(Task to carry out) Write the records out again exactly as they read, dropping any picture they hold.
Provided data below:
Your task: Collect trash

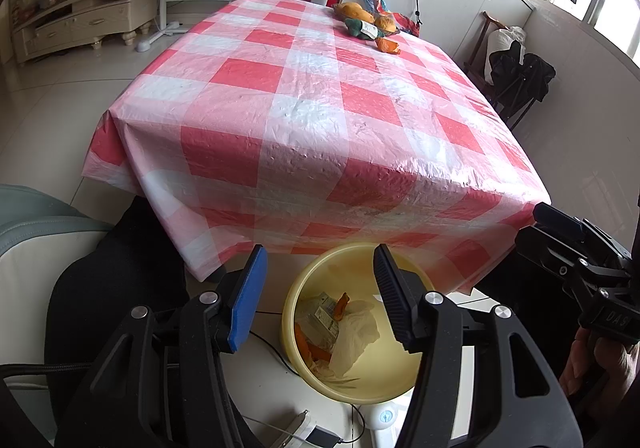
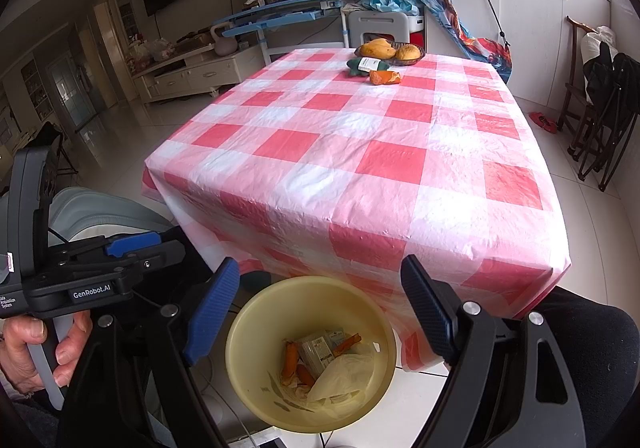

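Observation:
A yellow bin (image 1: pixel 296 288) (image 2: pixel 240 328) stands on the floor below the table's near edge, holding orange peels, a wrapper and a white tissue (image 2: pixel 340 372). My left gripper (image 1: pixel 320 288) is open and empty above the bin. My right gripper (image 2: pixel 320 312) is open and empty above it too. On the far side of the red-checked table (image 1: pixel 320 107) (image 2: pixel 360 151) lie an orange peel (image 1: pixel 387 45) (image 2: pixel 385 77) and a dark green wrapper with a white label (image 1: pixel 362 27) (image 2: pixel 368 65).
A dish with mangoes (image 2: pixel 390 49) (image 1: pixel 360 12) stands at the table's far edge. A white chair (image 2: pixel 378 27) and blue desk (image 2: pixel 288 7) stand behind it. Black folding chairs (image 2: pixel 604 115) stand at right. A grey-green seat (image 1: pixel 24 232) is at left.

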### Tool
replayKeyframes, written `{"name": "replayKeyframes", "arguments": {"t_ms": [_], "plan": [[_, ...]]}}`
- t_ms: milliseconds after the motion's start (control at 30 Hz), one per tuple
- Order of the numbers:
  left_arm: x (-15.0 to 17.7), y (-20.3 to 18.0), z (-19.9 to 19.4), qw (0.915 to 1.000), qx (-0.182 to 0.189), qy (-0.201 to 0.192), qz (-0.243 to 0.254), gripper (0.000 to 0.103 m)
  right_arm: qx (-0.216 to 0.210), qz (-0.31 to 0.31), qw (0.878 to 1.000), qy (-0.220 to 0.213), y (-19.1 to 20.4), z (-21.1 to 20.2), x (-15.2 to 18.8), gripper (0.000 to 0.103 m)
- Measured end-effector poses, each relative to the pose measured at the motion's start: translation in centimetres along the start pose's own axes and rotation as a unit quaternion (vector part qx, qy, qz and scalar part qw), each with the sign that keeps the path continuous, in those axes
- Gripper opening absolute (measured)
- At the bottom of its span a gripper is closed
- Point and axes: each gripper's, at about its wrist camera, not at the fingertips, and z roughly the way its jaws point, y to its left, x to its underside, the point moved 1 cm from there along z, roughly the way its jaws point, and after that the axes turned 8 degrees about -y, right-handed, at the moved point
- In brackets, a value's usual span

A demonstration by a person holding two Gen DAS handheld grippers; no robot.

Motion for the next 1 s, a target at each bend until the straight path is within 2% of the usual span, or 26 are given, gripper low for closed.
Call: {"name": "replayKeyframes", "arguments": {"t_ms": [1000], "plan": [[0.05,0.08,0.02,1.0000,0.000,0.000,0.000,0.055,0.000,-0.001,1.000,0.000,0.05,0.04,0.02,0.079]]}}
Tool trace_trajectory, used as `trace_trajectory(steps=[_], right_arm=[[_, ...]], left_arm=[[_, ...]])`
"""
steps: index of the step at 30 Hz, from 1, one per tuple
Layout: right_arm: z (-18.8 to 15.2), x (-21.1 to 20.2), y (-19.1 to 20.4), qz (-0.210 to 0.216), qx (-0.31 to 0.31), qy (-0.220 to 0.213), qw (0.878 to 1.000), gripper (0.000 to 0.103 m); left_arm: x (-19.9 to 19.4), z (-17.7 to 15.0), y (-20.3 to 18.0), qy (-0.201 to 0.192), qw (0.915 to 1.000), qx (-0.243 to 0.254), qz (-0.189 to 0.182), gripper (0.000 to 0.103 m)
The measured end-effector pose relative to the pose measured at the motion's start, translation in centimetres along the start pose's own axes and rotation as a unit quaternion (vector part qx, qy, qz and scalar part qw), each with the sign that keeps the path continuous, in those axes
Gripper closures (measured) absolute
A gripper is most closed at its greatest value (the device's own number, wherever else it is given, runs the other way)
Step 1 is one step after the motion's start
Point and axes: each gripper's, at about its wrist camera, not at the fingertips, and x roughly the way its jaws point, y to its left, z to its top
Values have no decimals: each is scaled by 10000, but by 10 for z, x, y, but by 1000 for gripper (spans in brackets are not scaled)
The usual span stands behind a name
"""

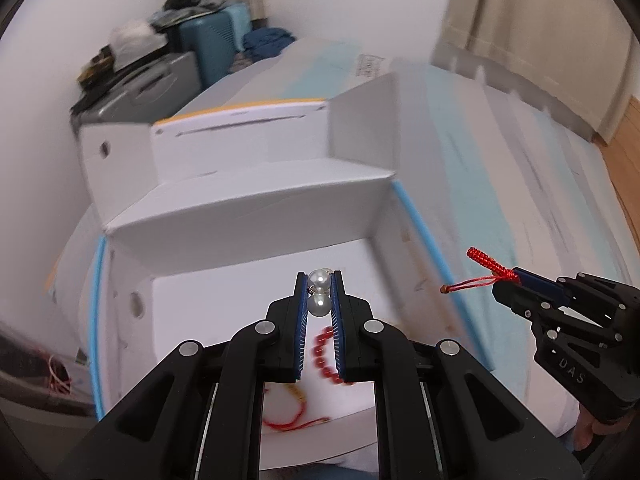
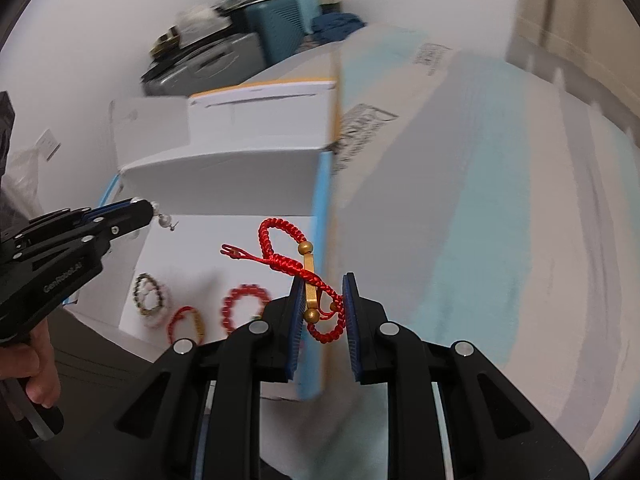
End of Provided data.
(Written response)
Your task: Collect trash


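Observation:
A yellow bin (image 1: pixel 296 288) (image 2: pixel 240 328) stands on the floor below the table's near edge, holding orange peels, a wrapper and a white tissue (image 2: pixel 340 372). My left gripper (image 1: pixel 320 288) is open and empty above the bin. My right gripper (image 2: pixel 320 312) is open and empty above it too. On the far side of the red-checked table (image 1: pixel 320 107) (image 2: pixel 360 151) lie an orange peel (image 1: pixel 387 45) (image 2: pixel 385 77) and a dark green wrapper with a white label (image 1: pixel 362 27) (image 2: pixel 368 65).
A dish with mangoes (image 2: pixel 390 49) (image 1: pixel 360 12) stands at the table's far edge. A white chair (image 2: pixel 378 27) and blue desk (image 2: pixel 288 7) stand behind it. Black folding chairs (image 2: pixel 604 115) stand at right. A grey-green seat (image 1: pixel 24 232) is at left.
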
### Tool
replayKeyframes, written `{"name": "replayKeyframes", "arguments": {"t_ms": [_], "plan": [[_, ...]]}}`
- t_ms: milliseconds after the motion's start (control at 30 Hz), one per tuple
- Order of the numbers:
  left_arm: x (-15.0 to 17.7), y (-20.3 to 18.0), z (-19.9 to 19.4), qw (0.915 to 1.000), qx (-0.182 to 0.189), qy (-0.201 to 0.192), qz (-0.243 to 0.254), gripper (0.000 to 0.103 m)
  right_arm: qx (-0.216 to 0.210), qz (-0.31 to 0.31), qw (0.878 to 1.000), qy (-0.220 to 0.213), y (-19.1 to 20.4), z (-21.1 to 20.2), x (-15.2 to 18.8), gripper (0.000 to 0.103 m)
- Measured end-effector poses, each relative to the pose measured at the motion's start: translation in centimetres along the start pose's own axes and rotation as a unit quaternion (vector part qx, qy, qz and scalar part qw), each with the sign that keeps the path continuous, in those axes
- Gripper opening absolute (measured)
- At the bottom of its span a gripper is closed
- Point and axes: each gripper's, at about its wrist camera, not at the fingertips, and z roughly the way its jaws point, y to its left, x to its underside, the point moved 1 cm from there along z, roughly the way its jaws point, and after that the axes turned 8 degrees about -y, right-handed, at the moved point
- In brackets, a value's usual span

A demonstration by a person holding two Gen DAS handheld grippers; no robot.

Motion for the next 1 s, a target at each bend until the straight path is within 2% of the usual span, or 26 are given, gripper low for closed.
Call: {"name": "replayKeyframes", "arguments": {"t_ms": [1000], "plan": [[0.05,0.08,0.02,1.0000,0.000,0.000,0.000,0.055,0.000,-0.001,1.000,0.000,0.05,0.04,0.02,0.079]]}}
Tool trace_trajectory, used as `trace_trajectory(steps=[_], right_arm=[[_, ...]], left_arm=[[_, ...]])`
"""
steps: index of the step at 30 Hz, from 1, one per tuple
Layout: right_arm: z (-18.8 to 15.2), x (-21.1 to 20.2), y (-19.1 to 20.4), qz (-0.210 to 0.216), qx (-0.31 to 0.31), qy (-0.220 to 0.213), qw (0.878 to 1.000), gripper (0.000 to 0.103 m); left_arm: x (-19.9 to 19.4), z (-17.7 to 15.0), y (-20.3 to 18.0), qy (-0.201 to 0.192), qw (0.915 to 1.000), qx (-0.243 to 0.254), qz (-0.189 to 0.182), gripper (0.000 to 0.103 m)
The measured end-effector pose relative to the pose measured at the motion's start, translation in centimetres along the start pose's own axes and rotation as a unit quaternion (vector part qx, qy, qz and scalar part qw), each with the sign that keeps the path continuous, in those axes
Gripper closures (measured) absolute
A gripper is most closed at its greatest value (the device's own number, wherever else it is given, runs the other way)
Step 1 is one step after the motion's start
Point and axes: each gripper's, at about its wrist camera, not at the fingertips, and x roughly the way its jaws point, y to its left, z to its top
Values have no decimals: each is scaled by 10000, but by 10 for z, x, y, but by 1000 for gripper (spans in brackets are not scaled)
The usual span stands behind a name
"""

This answer has no further content.